General Bug Report: Bug in optimizer

Started by Unprivileged user <>almost 27 years ago19 messages
#1Unprivileged user <>
unprivileged_user___@unknown.user

============================================================================
POSTGRESQL BUG REPORT TEMPLATE
============================================================================

Your name : Andriy I Pilipenko
Your email address : bamby@marka.net.ua

Category : runtime: back-end: SQL
Severity : serious

Summary: Bug in optimizer

System Configuration
--------------------
Operating System : FreeBSD 2.2.6, FreeBSD 3.1, Linux 2.0.36

PostgreSQL version : 6.4.2

Compiler used : gcc 2.7.2.1

Hardware:
---------
Pentium, AMD K6, 256M RAM, 64M RAM

Versions of other tools:
------------------------
gmake 3.76.1, flex 2.5.4

--------------------------------------------------------------------------

Problem Description:
--------------------
Backend forgets about indexes if WHERE clause includes
negative number.

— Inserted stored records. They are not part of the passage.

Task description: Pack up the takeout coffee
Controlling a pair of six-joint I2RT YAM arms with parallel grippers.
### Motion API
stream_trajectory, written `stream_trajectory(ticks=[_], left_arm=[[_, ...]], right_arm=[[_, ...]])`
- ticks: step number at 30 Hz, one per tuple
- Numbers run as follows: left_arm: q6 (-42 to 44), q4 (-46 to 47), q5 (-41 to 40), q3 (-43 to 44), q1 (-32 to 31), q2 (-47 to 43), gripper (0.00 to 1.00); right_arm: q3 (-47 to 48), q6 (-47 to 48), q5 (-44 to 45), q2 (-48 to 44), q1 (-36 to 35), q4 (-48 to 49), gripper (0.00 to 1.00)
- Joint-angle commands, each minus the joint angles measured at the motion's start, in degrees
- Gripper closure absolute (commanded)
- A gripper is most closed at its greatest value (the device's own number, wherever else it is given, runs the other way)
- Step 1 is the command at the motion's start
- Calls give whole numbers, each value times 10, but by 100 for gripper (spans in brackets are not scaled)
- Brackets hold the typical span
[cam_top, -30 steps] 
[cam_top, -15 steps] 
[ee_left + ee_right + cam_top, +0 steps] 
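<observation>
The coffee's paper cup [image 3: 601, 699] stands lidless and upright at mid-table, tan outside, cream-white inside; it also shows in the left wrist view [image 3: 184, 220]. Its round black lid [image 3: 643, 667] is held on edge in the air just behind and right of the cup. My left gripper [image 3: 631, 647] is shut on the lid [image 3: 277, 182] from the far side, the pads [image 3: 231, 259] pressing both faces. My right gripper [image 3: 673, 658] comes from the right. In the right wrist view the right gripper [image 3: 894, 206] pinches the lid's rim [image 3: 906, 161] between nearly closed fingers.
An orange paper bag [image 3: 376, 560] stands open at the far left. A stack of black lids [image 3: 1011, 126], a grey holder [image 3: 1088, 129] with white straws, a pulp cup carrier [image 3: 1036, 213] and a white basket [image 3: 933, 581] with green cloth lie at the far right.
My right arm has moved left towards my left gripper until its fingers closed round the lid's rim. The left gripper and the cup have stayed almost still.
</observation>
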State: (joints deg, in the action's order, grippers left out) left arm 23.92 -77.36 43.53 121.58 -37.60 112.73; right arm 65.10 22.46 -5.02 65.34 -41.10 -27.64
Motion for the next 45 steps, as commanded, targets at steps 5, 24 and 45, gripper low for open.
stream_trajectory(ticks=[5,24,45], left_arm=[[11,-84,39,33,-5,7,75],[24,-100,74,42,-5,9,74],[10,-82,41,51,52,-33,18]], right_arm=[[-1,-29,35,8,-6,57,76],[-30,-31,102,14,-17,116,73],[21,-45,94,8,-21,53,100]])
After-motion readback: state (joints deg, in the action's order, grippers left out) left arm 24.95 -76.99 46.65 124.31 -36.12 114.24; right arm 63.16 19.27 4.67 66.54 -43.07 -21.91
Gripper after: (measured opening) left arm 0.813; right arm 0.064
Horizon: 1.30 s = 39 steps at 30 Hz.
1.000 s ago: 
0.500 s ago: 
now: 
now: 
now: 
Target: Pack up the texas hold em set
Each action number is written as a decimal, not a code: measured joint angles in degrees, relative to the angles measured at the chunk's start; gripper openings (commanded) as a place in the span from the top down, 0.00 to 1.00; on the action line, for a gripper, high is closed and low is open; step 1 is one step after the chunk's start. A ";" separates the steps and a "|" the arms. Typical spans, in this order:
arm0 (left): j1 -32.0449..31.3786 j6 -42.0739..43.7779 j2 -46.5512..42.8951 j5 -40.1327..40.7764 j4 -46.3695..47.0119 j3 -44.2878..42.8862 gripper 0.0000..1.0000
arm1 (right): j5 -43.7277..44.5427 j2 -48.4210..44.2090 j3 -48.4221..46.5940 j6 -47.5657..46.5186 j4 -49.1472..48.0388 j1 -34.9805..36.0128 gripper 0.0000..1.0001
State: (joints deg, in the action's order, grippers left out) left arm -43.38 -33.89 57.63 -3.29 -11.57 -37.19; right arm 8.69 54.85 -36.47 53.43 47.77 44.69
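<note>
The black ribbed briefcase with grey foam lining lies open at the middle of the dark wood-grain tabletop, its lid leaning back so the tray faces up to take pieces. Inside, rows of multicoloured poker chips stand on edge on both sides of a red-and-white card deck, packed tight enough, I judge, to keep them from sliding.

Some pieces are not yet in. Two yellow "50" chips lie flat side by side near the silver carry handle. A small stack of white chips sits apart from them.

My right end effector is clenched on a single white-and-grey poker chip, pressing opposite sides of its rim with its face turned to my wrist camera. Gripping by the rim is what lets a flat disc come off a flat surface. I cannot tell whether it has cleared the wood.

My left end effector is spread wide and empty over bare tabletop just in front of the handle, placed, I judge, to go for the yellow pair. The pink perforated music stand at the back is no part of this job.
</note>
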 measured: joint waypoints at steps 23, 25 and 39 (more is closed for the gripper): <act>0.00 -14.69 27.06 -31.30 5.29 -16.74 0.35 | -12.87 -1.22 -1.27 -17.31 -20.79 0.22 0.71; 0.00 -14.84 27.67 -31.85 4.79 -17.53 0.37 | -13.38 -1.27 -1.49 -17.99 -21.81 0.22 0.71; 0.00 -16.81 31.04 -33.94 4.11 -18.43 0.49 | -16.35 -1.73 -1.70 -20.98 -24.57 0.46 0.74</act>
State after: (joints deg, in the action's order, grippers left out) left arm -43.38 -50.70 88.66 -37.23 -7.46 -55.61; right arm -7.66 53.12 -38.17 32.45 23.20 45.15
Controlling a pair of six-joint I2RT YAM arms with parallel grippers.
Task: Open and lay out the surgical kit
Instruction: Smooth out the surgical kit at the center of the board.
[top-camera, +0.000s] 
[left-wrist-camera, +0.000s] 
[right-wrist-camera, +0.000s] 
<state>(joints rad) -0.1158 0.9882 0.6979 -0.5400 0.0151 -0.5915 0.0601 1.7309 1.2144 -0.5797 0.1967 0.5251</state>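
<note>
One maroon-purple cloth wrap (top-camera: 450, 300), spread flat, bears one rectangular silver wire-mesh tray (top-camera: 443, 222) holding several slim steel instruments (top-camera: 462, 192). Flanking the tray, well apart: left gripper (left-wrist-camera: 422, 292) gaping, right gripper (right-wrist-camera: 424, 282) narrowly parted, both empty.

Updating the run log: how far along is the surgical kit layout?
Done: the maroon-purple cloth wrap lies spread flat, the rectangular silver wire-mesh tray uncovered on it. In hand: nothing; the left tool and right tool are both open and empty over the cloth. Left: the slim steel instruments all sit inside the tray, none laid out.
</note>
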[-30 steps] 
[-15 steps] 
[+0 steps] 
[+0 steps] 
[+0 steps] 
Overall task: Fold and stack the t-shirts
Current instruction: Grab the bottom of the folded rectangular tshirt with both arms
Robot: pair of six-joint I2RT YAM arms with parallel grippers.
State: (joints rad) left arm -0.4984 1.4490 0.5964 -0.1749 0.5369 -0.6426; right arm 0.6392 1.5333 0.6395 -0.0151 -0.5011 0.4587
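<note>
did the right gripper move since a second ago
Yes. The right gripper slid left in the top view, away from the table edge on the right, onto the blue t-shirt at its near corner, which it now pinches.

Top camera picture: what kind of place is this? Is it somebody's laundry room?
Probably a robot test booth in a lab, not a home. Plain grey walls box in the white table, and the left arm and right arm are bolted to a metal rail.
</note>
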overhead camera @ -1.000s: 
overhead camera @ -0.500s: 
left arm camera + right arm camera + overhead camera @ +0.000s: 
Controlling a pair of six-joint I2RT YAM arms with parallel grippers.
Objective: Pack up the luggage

This causes great slowdown in queries
on large tables.

--------------------------------------------------------------------------

Test Case:
----------
Here is an example session. Note that in first SELECT
backend uses index scan, and in second one it uses
sequental scan.

== cut ==
bamby=> create table table1 (field1 int);
CREATE
bamby=> create index i_table1__field1 on table1 (field1);
CREATE
bamby=> explain select * from table1 where field1 = 1;
NOTICE: QUERY PLAN:

Index Scan using i_table1__field1 on table1 (cost=0.00 size=0 width=4)

EXPLAIN
bamby=> explain select * from table1 where field1 = -1;
NOTICE: QUERY PLAN:

Seq Scan on table1 (cost=0.00 size=0 width=4)

EXPLAIN
== cut ==

--------------------------------------------------------------------------

Solution:
---------

--------------------------------------------------------------------------

#2Vadim Mikheev
vadim@krs.ru
In reply to: Unprivileged user <> (#1)
Re: [BUGS] General Bug Report: Bug in optimizer

Unprivileged user wrote:

PostgreSQL version : 6.4.2

...

Here is an example session. Note that in first SELECT
backend uses index scan, and in second one it uses
sequental scan.

== cut ==
bamby=> create table table1 (field1 int);
CREATE
bamby=> create index i_table1__field1 on table1 (field1);
CREATE
bamby=> explain select * from table1 where field1 = 1;
NOTICE: QUERY PLAN:

Index Scan using i_table1__field1 on table1 (cost=0.00 size=0 width=4)

^^^^^^
Hmmm... Seems that vacuum wasn't run for table1.
Why is index used ?!!!
It's bug!

EXPLAIN
bamby=> explain select * from table1 where field1 = -1;
NOTICE: QUERY PLAN:

Seq Scan on table1 (cost=0.00 size=0 width=4)

Run

vacuum table1

Vadim

#3Andriy I Pilipenko
bamby@marka.net.ua
In reply to: Vadim Mikheev (#2)
Re: [BUGS] General Bug Report: Bug in optimizer

On Thu, 18 Mar 1999, Vadim Mikheev wrote:

Unprivileged user wrote:

PostgreSQL version : 6.4.2

...

Here is an example session. Note that in first SELECT
backend uses index scan, and in second one it uses
sequental scan.

== cut ==
bamby=> create table table1 (field1 int);
CREATE
bamby=> create index i_table1__field1 on table1 (field1);
CREATE
bamby=> explain select * from table1 where field1 = 1;
NOTICE: QUERY PLAN:

Index Scan using i_table1__field1 on table1 (cost=0.00 size=0 width=4)

^^^^^^
Hmmm... Seems that vacuum wasn't run for table1.
Why is index used ?!!!
It's bug!

Why I need to vacuum immediately after creating table?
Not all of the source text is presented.